> [EXERCISE BRIEF]: Your answer should be the lines of the data below that contain "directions".

======== EXCERPTED RECORDS ========

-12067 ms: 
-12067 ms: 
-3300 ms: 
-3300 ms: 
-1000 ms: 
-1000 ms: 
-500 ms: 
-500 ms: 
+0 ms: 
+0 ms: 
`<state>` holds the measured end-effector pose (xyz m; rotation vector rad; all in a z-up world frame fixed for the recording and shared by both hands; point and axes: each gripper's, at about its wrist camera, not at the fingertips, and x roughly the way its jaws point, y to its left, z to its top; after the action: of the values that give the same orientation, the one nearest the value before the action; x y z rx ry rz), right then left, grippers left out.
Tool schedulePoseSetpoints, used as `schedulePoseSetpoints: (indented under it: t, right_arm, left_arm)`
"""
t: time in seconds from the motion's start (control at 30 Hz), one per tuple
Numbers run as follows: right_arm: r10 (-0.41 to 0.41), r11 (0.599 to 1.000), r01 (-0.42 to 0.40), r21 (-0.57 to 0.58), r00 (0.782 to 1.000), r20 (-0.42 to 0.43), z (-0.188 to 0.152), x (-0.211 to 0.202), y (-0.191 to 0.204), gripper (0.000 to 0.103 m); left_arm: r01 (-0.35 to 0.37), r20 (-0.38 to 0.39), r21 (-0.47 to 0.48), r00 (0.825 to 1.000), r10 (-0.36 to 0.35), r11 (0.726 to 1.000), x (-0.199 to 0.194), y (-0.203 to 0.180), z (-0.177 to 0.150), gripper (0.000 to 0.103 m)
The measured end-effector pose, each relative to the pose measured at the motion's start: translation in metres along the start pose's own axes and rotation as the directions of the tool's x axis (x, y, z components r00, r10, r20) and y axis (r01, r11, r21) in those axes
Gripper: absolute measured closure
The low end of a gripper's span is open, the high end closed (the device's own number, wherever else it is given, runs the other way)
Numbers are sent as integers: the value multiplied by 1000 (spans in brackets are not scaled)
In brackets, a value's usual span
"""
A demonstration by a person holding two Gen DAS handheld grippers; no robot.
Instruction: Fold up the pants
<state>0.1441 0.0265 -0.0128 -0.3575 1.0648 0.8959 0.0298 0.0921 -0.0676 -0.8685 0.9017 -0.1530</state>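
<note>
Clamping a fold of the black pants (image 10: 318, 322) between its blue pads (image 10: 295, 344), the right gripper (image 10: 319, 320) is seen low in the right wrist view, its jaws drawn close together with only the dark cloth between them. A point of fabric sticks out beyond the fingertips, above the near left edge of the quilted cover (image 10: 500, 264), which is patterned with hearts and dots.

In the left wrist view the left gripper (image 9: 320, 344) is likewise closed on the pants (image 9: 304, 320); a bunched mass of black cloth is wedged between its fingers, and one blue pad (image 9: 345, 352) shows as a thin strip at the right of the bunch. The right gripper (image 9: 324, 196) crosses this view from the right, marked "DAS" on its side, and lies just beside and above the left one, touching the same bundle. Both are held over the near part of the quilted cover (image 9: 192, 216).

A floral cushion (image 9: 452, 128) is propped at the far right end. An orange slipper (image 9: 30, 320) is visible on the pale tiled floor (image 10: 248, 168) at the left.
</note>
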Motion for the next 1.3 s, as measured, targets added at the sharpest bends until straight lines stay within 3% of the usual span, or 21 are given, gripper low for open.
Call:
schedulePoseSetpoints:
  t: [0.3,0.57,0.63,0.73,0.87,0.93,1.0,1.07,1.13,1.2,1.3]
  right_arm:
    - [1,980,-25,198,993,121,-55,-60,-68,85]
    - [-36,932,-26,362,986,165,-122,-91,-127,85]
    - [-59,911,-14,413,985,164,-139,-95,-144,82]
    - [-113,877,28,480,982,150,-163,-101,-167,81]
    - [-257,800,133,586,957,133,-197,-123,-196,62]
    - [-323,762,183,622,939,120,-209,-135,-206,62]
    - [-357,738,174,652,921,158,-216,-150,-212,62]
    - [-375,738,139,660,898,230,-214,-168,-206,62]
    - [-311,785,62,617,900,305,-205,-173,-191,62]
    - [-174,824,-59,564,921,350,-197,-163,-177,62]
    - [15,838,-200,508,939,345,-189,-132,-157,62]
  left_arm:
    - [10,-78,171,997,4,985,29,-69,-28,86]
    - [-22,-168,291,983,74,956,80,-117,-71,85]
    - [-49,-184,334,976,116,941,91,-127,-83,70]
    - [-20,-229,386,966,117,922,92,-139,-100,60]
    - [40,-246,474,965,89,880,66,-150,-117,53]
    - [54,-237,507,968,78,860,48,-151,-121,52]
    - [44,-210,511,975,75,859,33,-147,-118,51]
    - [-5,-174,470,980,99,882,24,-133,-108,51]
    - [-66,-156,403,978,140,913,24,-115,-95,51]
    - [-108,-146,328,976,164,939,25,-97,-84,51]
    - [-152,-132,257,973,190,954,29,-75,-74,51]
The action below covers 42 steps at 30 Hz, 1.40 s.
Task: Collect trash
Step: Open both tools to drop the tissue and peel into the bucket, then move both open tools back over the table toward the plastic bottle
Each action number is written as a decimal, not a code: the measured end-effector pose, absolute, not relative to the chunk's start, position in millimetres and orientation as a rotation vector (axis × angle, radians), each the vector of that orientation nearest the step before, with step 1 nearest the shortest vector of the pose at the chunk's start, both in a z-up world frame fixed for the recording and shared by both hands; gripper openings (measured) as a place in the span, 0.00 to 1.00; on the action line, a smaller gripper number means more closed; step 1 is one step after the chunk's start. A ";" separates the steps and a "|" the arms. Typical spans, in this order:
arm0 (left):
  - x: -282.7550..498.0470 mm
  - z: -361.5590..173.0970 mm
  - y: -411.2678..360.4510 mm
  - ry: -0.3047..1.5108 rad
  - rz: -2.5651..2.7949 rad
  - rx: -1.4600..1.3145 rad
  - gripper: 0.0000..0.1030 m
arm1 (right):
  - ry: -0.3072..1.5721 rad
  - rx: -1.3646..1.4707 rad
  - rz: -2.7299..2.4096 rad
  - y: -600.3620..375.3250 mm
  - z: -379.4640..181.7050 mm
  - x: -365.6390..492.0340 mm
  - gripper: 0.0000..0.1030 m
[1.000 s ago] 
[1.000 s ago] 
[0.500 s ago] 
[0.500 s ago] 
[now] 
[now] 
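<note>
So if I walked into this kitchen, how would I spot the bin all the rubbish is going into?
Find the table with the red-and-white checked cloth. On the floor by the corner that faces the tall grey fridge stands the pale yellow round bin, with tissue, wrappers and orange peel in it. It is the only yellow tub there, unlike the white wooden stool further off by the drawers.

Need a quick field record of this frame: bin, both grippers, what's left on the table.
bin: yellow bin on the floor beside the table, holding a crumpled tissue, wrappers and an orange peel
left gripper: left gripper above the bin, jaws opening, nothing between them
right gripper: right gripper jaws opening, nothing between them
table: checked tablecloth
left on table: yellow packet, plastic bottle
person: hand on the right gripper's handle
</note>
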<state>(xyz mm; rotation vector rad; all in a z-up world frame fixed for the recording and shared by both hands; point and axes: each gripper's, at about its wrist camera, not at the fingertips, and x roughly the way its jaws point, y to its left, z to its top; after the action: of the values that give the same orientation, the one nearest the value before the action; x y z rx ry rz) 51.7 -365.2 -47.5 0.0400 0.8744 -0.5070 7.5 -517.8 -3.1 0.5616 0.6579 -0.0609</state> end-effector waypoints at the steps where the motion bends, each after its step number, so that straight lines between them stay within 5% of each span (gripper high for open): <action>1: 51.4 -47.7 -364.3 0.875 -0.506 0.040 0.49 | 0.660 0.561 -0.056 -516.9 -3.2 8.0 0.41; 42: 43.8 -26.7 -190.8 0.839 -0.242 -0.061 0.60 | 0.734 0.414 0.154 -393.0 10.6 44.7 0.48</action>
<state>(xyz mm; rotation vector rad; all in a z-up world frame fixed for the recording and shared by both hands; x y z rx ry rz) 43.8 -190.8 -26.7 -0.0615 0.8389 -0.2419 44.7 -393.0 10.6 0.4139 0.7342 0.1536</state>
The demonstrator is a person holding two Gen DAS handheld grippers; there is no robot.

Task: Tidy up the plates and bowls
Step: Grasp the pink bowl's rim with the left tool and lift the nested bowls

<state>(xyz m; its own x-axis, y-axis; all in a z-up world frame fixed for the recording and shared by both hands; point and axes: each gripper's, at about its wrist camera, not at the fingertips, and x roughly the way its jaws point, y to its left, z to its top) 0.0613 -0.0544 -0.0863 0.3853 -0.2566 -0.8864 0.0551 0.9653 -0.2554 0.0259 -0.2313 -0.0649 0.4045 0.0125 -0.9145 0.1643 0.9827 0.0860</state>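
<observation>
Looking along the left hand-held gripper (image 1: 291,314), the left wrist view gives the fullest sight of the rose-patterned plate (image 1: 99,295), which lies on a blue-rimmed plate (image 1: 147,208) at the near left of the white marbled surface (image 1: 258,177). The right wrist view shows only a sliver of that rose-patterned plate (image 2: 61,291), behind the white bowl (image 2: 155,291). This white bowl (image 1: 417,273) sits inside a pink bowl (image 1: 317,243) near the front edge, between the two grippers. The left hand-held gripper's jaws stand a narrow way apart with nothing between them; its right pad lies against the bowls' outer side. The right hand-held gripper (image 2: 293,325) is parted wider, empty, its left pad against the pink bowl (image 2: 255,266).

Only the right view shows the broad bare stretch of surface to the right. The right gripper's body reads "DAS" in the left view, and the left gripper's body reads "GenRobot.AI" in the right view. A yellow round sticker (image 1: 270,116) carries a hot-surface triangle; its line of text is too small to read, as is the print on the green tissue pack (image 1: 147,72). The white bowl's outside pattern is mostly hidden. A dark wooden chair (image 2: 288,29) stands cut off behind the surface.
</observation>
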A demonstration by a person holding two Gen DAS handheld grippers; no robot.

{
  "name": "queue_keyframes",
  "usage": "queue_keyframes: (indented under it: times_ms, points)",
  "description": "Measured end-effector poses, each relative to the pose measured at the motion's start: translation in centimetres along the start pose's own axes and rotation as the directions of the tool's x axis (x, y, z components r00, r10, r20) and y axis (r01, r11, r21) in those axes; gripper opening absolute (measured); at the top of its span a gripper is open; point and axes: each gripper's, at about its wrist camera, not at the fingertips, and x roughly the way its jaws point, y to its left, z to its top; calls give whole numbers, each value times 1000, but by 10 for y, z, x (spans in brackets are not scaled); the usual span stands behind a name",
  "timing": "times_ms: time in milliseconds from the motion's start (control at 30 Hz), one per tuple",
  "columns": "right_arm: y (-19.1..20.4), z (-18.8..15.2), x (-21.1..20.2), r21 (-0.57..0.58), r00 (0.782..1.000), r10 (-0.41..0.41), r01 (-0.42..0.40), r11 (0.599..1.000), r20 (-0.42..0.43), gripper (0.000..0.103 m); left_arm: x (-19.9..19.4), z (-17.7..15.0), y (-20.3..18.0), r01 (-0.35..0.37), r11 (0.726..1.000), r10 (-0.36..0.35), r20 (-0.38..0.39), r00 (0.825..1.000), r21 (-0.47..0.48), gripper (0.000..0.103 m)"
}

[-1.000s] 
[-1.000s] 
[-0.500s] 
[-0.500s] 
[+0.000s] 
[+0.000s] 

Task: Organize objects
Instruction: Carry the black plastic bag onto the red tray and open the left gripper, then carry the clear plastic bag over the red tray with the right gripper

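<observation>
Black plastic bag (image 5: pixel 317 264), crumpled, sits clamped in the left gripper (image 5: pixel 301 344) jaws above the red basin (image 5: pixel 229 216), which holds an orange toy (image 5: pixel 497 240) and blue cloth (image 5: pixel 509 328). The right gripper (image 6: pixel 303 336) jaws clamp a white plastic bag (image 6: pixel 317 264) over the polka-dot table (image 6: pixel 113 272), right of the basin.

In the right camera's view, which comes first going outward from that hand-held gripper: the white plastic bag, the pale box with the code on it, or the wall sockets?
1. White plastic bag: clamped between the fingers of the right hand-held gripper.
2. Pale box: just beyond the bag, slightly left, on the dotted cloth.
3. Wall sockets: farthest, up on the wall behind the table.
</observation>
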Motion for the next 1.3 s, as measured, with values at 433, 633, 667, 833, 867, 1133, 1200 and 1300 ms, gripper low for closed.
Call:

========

> [OUTPUT OF THE EXERCISE]:
The measured end-effector pose, each relative to the pose measured at the motion's start: translation in metres along the start pose's own axes and rotation as the directions of the tool's x axis (x, y, z components r00, r10, r20) and y axis (r01, r11, r21) in those axes
  "description": "Measured end-effector poses, each relative to the pose measured at the motion's start: translation in centimetres along the start pose's own axes and rotation as the directions of the tool's x axis (x, y, z components r00, r10, r20) and y axis (r01, r11, r21) in those axes; gripper opening absolute (measured); at the top of its span a gripper is open; point and axes: each gripper's, at about its wrist camera, not at the fingertips, and x roughly the way its jaws point, y to its left, z to its top; calls give whole numbers, each value times 1000, but by 10 for y, z, x (spans in brackets are not scaled); the usual span stands behind a name",

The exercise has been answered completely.